Forums: Validation Rule Suggestions
Hi Amelia,
According to the SDTM IG those variables are subjects to the SDTM Control Terminology C66742 (NY) “No Yes Response” Codelist. The list is not extensible and includes “NA” value.
In general the variable limitation checks should be something like “The length of a variable which is under a CDISC Control Terminology non-extensible codelist must be equal to a maximum value length of the codelist”.
There are two separate goals of such rules:
1. Avoid unnecessary artificial expansion of dataset size due to unused long variable lengths.
The use of “UP TO MAXIMUM”, rather than “EXACT length” value is complete valid there and is even more efficient.
2. Keep consistency in lengths of similar variables across datasets and studies.
This is needed to avoid any potential programming errors during data merge processes (e.g., in SAS). It can be done by the use of “EXACT length” approach.
Regards,
Sergiy Sirichenko
Hi Sergyi,
Thank you for your fast reply.
From your answer I see that I made a confusion.
I thought that the rule expects that these SEND variables contain 2 chars instead of one (and "Y" is considered not valid). But actually the rule expects that the SEND variable has always alocated internally in .xpt 2 chars - even though it contains only one (like "Y" or "N").
The same way we expect that --TESTCD is always represented on exactly 8 characters, --TEST always on 40, etc...

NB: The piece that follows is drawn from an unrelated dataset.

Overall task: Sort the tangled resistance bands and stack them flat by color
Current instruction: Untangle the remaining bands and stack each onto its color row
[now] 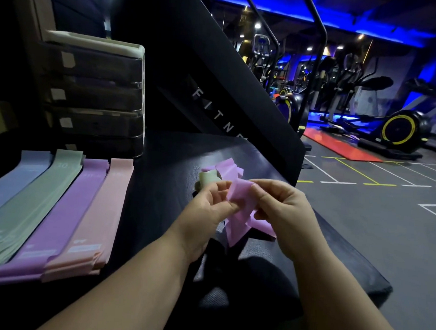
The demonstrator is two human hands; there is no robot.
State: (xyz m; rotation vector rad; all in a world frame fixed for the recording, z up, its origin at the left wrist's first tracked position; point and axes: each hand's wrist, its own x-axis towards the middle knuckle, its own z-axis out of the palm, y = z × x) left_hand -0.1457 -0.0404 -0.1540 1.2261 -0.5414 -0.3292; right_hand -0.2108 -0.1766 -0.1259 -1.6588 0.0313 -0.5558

I apologize for the confusion and I thank you again for your help.
Best Regards,
Amelia
Yes, it's not about the length of variable value, but about a SAS variable lenghth itself.
The variable value can have 0, 1 or 2 characters. In most cases actual collected values are "Y" or "" (empty).
Hi there,
Was this rule changed back to the previous version? I just downloaded the tool from http://www.opencdisc.org/downloads/opencdisc-validator-1.3-bin.zip and I get: "
SD1054 Non-recommended variable length The length of flags variables (----FL, --FAST, --OCCUR, --PRESP) is expected to be 1"
I thought it was changed to 2 - see the above discussions.
Best regards,
Amelia
Hi Amelia,
At this moment the SD1054 check is not changed. The variable length is expected to be 1 Char. However it's still under discussions if we need to change var length to 2 Chars or completely rid off this check.
According to SDTM IG specs --FL, --FAST, --OCCUR and --PRESP variables are objects for CDISC CT (NY) codelist, which includes Y, N, U, NA values. Therefore the max length of (NY) codelist values is 2 Chars.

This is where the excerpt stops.